# What you should do
A faithful copy of each entry below is expected, with the images removed.

# Data in this exercise

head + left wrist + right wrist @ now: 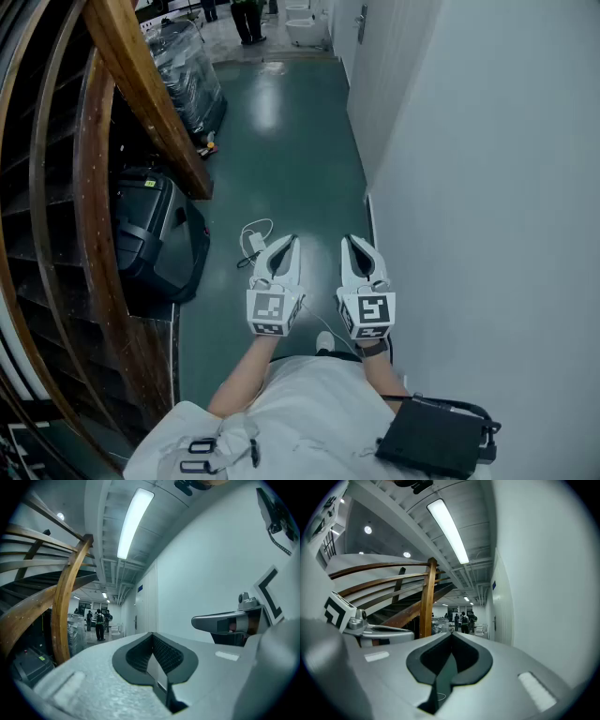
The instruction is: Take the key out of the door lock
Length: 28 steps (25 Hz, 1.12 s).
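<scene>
Both grippers hang side by side in front of me over the green floor of a corridor. The left gripper is shut with nothing between its jaws, and its tips point down the hallway. My right gripper is shut and empty too, close to the white wall, its tips likewise aimed along the corridor. A door with a handle stands far off in the right-hand wall, and it shows again in the right gripper view as a door handle. No key or lock can be made out at this distance.
A curved wooden stair railing runs along the left. Below it sits a black case, with a wrapped pallet farther on. A white cable lies on the floor ahead. The white wall bounds the right. People stand far down the corridor.
</scene>
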Motion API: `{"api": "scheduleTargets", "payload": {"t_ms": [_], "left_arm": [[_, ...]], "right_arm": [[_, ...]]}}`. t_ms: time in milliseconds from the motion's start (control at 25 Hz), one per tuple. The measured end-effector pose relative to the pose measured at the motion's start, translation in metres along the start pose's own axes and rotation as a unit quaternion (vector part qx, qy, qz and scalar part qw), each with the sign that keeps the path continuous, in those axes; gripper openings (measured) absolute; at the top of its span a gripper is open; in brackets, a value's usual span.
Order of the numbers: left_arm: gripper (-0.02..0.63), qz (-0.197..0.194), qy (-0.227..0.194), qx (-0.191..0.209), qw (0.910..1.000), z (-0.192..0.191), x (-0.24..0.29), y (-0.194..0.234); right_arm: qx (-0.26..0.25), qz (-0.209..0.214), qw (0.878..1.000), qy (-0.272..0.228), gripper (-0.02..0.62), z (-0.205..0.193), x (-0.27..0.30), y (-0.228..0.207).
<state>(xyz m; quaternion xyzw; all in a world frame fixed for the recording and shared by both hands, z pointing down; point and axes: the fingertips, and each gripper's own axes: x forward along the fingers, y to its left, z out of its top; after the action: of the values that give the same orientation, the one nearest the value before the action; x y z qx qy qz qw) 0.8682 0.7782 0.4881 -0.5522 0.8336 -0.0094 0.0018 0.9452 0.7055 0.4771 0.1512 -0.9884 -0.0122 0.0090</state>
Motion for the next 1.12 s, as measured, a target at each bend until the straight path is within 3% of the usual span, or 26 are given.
{"api": "scheduleTargets", "payload": {"t_ms": [160, 320, 440, 520, 640, 840, 1000, 1120], "left_arm": [[0.003, 0.004, 0.011, -0.015, 0.9998, -0.013, 0.03, -0.027], [0.003, 0.012, 0.008, -0.02, 0.9997, -0.012, 0.049, -0.04], [0.003, 0.043, 0.012, -0.046, 0.9979, -0.012, 0.06, -0.026], [-0.002, 0.058, 0.019, -0.065, 0.996, -0.017, 0.068, -0.016], [-0.003, 0.065, 0.031, -0.075, 0.9946, -0.029, 0.081, -0.007], [-0.003, 0.062, 0.043, -0.039, 0.9964, -0.047, 0.12, 0.01], [-0.003, 0.067, 0.038, -0.036, 0.9964, -0.055, 0.168, 0.048], [-0.002, 0.059, 0.028, -0.037, 0.9971, -0.046, 0.214, 0.083]], "right_arm": [[0.023, 0.009, 0.999, 0.026, -0.006, -0.021, 0.005, -0.041], [0.107, 0.014, 0.99, 0.093, 0.006, -0.058, 0.015, -0.072], [0.123, 0.014, 0.99, 0.069, 0.02, -0.052, 0.025, -0.082], [0.123, 0.004, 0.991, 0.055, -0.007, -0.047, 0.036, -0.089], [0.125, -0.008, 0.991, 0.052, -0.009, -0.05, 0.052, -0.095], [0.104, 0.0, 0.994, 0.034, -0.009, -0.055, 0.092, -0.097], [0.041, -0.005, 0.998, 0.047, -0.009, -0.06, 0.149, -0.105], [-0.005, 0.03, 0.999, 0.025, -0.002, -0.038, 0.199, -0.105]]}}
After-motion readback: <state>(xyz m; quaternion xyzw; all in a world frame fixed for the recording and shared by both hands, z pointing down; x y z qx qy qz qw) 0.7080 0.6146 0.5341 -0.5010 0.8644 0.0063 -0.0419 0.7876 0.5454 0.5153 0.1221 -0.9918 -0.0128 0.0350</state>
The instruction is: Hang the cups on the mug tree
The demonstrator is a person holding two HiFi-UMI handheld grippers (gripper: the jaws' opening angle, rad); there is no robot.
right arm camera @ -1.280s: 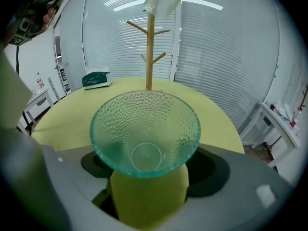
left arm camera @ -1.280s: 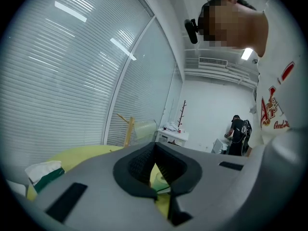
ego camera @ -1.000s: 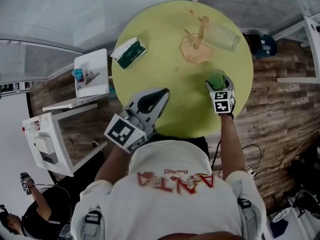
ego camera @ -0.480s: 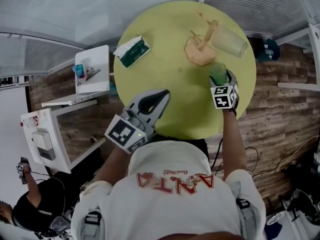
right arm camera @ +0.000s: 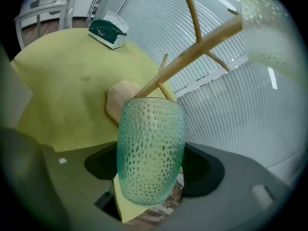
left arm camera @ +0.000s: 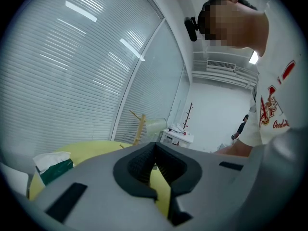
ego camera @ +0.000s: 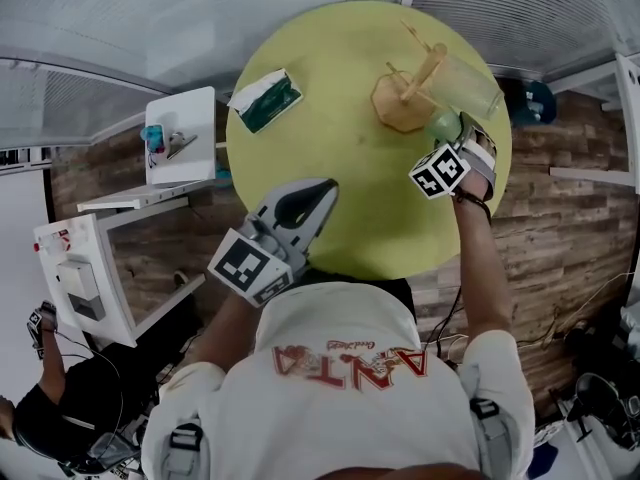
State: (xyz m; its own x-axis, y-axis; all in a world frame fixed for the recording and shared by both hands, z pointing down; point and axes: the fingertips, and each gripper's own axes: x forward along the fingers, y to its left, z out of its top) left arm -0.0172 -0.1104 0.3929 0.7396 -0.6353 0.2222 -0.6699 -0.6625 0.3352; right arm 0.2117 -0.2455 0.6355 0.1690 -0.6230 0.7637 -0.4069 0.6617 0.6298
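Progress, we judge, is about halfway: one pale cup (ego camera: 470, 80) hangs on the mug tree (ego camera: 405, 103), our right claw (right arm camera: 154, 170) pinches the green cup (right arm camera: 150, 143) just beside it, unhooked, and our left claw (left arm camera: 155, 163) hovers pressed together, empty

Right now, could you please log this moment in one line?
right gripper: shut on green cup | near mug tree | left gripper: shut, empty
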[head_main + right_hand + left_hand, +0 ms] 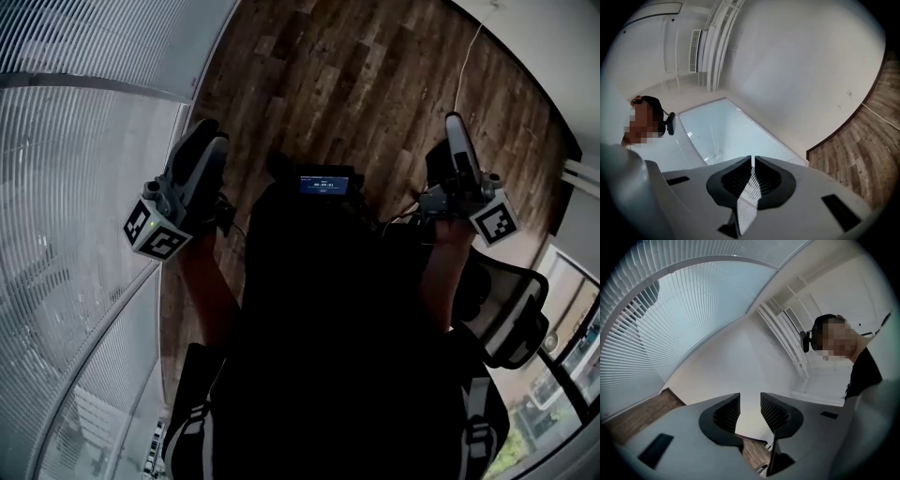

# Problem solution
head + left wrist + right wrist @ now: 
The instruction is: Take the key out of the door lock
Length: 28 steps (25 Hz, 1.12 s).
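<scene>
Both grippers hang side by side in front of me over the green floor of a corridor. The left gripper is shut with nothing between its jaws, and its tips point down the hallway. My right gripper is shut and empty too, close to the white wall, its tips likewise aimed along the corridor. A door with a handle stands far off in the right-hand wall, and it shows again in the right gripper view as a door handle. No key or lock can be made out at this distance.
A curved wooden stair railing runs along the left. Below it sits a black case, with a wrapped pallet farther on. A white cable lies on the floor ahead. The white wall bounds the right. People stand far down the corridor.
</scene>
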Motion API: `{"api": "scheduleTargets", "payload": {"t_ms": [_], "left_arm": [[_, ...]], "right_arm": [[_, ...]]}}`. t_ms: time in milliseconds from the motion's start (control at 25 Hz), one per tuple. The measured end-effector pose relative to the pose measured at the motion's start, translation in metres along the start pose's own axes and rotation as a unit quaternion (vector part qx, qy, qz and scalar part qw), each with the sign that keeps the path continuous, in those axes; gripper openings (measured) absolute; at the top of its span a gripper is open; in brackets, a value's usual span.
Order of the numbers: left_arm: gripper (-0.02..0.63), qz (-0.197..0.194), qy (-0.227..0.194), qx (-0.191..0.209), qw (0.910..1.000), z (-0.192..0.191), x (-0.24..0.29), y (-0.194..0.234); right_arm: qx (-0.26..0.25), qz (-0.209..0.214), qw (0.878..1.000), qy (-0.272..0.228), gripper (-0.02..0.62), z (-0.205..0.193), x (-0.27..0.30), y (-0.228..0.207).
<state>(xyz m; quaternion xyzw; all in a world frame fixed for the recording and shared by both hands, z pointing down; point and axes: the fingertips, and each gripper's own axes: x forward along the fingers, y to its left, z out of its top; after the action: of the values that give the same orientation, the one nearest the value before the action; x y z qx qy qz qw) 0.8682 0.7782 0.4881 -0.5522 0.8336 -0.0094 0.0018 0.9452 0.7055 0.4771 0.1512 -0.9884 -0.0122 0.0090</state>
Motion for the next 1.12 s, as measured, a target at each bend until the straight path is within 3% of the usual span, or 26 are given.
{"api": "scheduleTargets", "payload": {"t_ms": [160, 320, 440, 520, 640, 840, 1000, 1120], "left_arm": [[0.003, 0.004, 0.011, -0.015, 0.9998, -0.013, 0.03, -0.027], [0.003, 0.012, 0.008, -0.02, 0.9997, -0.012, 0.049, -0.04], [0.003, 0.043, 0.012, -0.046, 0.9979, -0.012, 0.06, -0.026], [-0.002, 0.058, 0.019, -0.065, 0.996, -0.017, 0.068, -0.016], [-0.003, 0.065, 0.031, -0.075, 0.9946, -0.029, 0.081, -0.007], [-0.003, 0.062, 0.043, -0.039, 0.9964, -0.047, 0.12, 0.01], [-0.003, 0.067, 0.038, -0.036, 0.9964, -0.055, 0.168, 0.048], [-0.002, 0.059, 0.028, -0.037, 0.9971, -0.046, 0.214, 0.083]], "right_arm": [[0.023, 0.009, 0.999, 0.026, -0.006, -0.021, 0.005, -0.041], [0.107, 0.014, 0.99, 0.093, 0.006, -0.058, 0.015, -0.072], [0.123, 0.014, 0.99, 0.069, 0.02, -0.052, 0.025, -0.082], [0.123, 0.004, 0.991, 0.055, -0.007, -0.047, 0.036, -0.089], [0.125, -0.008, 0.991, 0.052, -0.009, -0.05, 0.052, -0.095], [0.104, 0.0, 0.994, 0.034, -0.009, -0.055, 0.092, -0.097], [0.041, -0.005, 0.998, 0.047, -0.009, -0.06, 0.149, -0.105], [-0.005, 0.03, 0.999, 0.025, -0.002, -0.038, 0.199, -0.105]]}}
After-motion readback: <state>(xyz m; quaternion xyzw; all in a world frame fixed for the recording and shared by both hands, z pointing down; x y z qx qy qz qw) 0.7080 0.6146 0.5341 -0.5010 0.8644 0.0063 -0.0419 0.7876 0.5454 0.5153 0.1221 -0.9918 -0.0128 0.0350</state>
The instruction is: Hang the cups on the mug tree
The demonstrator is a person holding two HiFi-UMI handheld grippers (gripper: the jaws' opening angle, rad); there is no robot.
right arm camera @ -1.280s: 
left arm camera @ -1.280s: 
ego camera @ -1.000s: 
ego camera @ -0.480s: 
right arm camera @ +0.000s: 
left arm camera @ +0.000s: 
ego camera @ +0.000s: 
State: (xyz m; its own x-axis, y-axis; all in a world frame fixed for the recording and shared by both hands, z pointing down; point and axes: the fingertips, and each gripper's own axes: x forward along the fingers, y to its left, z out of its top) left arm -0.0172 -0.1104 0.3929 0.7396 -0.6353 0.2222 -0.6699 -0.6625 0.3352; right arm 0.2117 -0.2455 0.6355 0.1690 -0.6230 0.7637 -0.4069 0.6617 0.6298
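Progress, we judge, is about halfway: one pale cup (ego camera: 470, 80) hangs on the mug tree (ego camera: 405, 103), our right claw (right arm camera: 154, 170) pinches the green cup (right arm camera: 150, 143) just beside it, unhooked, and our left claw (left arm camera: 155, 163) hovers pressed together, empty

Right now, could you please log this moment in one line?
right gripper: shut on green cup | near mug tree | left gripper: shut, empty
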[head_main + right_hand + left_hand, +0 ms] 

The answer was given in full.